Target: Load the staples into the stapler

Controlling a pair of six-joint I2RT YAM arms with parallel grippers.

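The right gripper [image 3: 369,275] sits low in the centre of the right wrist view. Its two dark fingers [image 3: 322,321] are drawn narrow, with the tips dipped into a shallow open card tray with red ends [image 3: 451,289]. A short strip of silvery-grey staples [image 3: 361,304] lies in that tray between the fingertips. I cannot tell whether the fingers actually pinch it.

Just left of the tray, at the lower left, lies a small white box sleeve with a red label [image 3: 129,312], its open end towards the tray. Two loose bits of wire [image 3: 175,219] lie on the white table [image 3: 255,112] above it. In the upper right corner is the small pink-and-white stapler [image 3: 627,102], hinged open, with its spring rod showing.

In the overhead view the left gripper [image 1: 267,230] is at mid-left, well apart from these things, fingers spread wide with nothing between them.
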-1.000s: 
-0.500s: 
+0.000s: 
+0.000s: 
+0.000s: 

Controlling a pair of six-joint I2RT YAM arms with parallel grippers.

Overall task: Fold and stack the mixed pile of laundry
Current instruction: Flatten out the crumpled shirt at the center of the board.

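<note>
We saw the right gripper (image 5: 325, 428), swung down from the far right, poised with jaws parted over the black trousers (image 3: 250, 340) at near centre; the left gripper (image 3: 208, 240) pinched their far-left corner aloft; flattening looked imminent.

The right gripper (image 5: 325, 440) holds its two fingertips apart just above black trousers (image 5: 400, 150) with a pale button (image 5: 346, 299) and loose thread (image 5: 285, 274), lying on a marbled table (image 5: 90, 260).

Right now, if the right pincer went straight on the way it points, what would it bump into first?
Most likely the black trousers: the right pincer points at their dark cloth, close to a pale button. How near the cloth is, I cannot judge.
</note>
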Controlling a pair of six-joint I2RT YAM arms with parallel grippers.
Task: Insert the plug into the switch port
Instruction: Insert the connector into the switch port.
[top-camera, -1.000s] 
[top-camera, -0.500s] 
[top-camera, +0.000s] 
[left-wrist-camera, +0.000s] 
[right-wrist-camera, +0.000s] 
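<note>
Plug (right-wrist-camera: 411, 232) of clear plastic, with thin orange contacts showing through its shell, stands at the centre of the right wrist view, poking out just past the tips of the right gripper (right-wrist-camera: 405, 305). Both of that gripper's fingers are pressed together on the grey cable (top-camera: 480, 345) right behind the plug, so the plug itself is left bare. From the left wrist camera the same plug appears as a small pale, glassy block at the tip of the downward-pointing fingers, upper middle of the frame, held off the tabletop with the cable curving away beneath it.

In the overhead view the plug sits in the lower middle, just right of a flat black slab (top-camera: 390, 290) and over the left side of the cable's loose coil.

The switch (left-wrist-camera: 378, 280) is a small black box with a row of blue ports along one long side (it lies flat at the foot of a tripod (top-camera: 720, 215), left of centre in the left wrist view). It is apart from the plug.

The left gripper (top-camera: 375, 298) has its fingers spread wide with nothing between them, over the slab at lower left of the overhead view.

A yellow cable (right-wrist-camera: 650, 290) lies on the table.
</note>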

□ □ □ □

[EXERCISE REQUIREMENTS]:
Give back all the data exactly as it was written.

[OUTPUT FOR THIS TASK]:
Target: Load the staples into the stapler

Controlling a pair of six-joint I2RT YAM arms with parallel grippers.

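The right gripper [image 3: 369,275] sits low in the centre of the right wrist view. Its two dark fingers [image 3: 322,321] are drawn narrow, with the tips dipped into a shallow open card tray with red ends [image 3: 451,289]. A short strip of silvery-grey staples [image 3: 361,304] lies in that tray between the fingertips. I cannot tell whether the fingers actually pinch it.

Just left of the tray, at the lower left, lies a small white box sleeve with a red label [image 3: 129,312], its open end towards the tray. Two loose bits of wire [image 3: 175,219] lie on the white table [image 3: 255,112] above it. In the upper right corner is the small pink-and-white stapler [image 3: 627,102], hinged open, with its spring rod showing.

In the overhead view the left gripper [image 1: 267,230] is at mid-left, well apart from these things, fingers spread wide with nothing between them.
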-1.000s: 
-0.500s: 
+0.000s: 
+0.000s: 
+0.000s: 

Controlling a pair of six-joint I2RT YAM arms with parallel grippers.

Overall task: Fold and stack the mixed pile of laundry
Current instruction: Flatten out the crumpled shirt at the center of the board.

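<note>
We saw the right gripper (image 5: 325, 428), swung down from the far right, poised with jaws parted over the black trousers (image 3: 250, 340) at near centre; the left gripper (image 3: 208, 240) pinched their far-left corner aloft; flattening looked imminent.

The right gripper (image 5: 325, 440) holds its two fingertips apart just above black trousers (image 5: 400, 150) with a pale button (image 5: 346, 299) and loose thread (image 5: 285, 274), lying on a marbled table (image 5: 90, 260).

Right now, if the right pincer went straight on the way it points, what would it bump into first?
Most likely the black trousers: the right pincer points at their dark cloth, close to a pale button. How near the cloth is, I cannot judge.
</note>
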Controlling a pair of six-joint I2RT YAM arms with parallel grippers.
Task: Insert the plug into the switch port
Instruction: Insert the connector into the switch port.
[top-camera, -1.000s] 
[top-camera, -0.500s] 
[top-camera, +0.000s] 
[left-wrist-camera, +0.000s] 
[right-wrist-camera, +0.000s] 
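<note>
Plug (right-wrist-camera: 411, 232) of clear plastic, with thin orange contacts showing through its shell, stands at the centre of the right wrist view, poking out just past the tips of the right gripper (right-wrist-camera: 405, 305). Both of that gripper's fingers are pressed together on the grey cable (top-camera: 480, 345) right behind the plug, so the plug itself is left bare. From the left wrist camera the same plug appears as a small pale, glassy block at the tip of the downward-pointing fingers, upper middle of the frame, held off the tabletop with the cable curving away beneath it.

In the overhead view the plug sits in the lower middle, just right of a flat black slab (top-camera: 390, 290) and over the left side of the cable's loose coil.

The switch (left-wrist-camera: 378, 280) is a small black box with a row of blue ports along one long side (it lies flat at the foot of a tripod (top-camera: 720, 215), left of centre in the left wrist view). It is apart from the plug.

The left gripper (top-camera: 375, 298) has its fingers spread wide with nothing between them, over the slab at lower left of the overhead view.

A yellow cable (right-wrist-camera: 650, 290) lies on the table.
</note>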

For this exercise, nothing further remains to be done.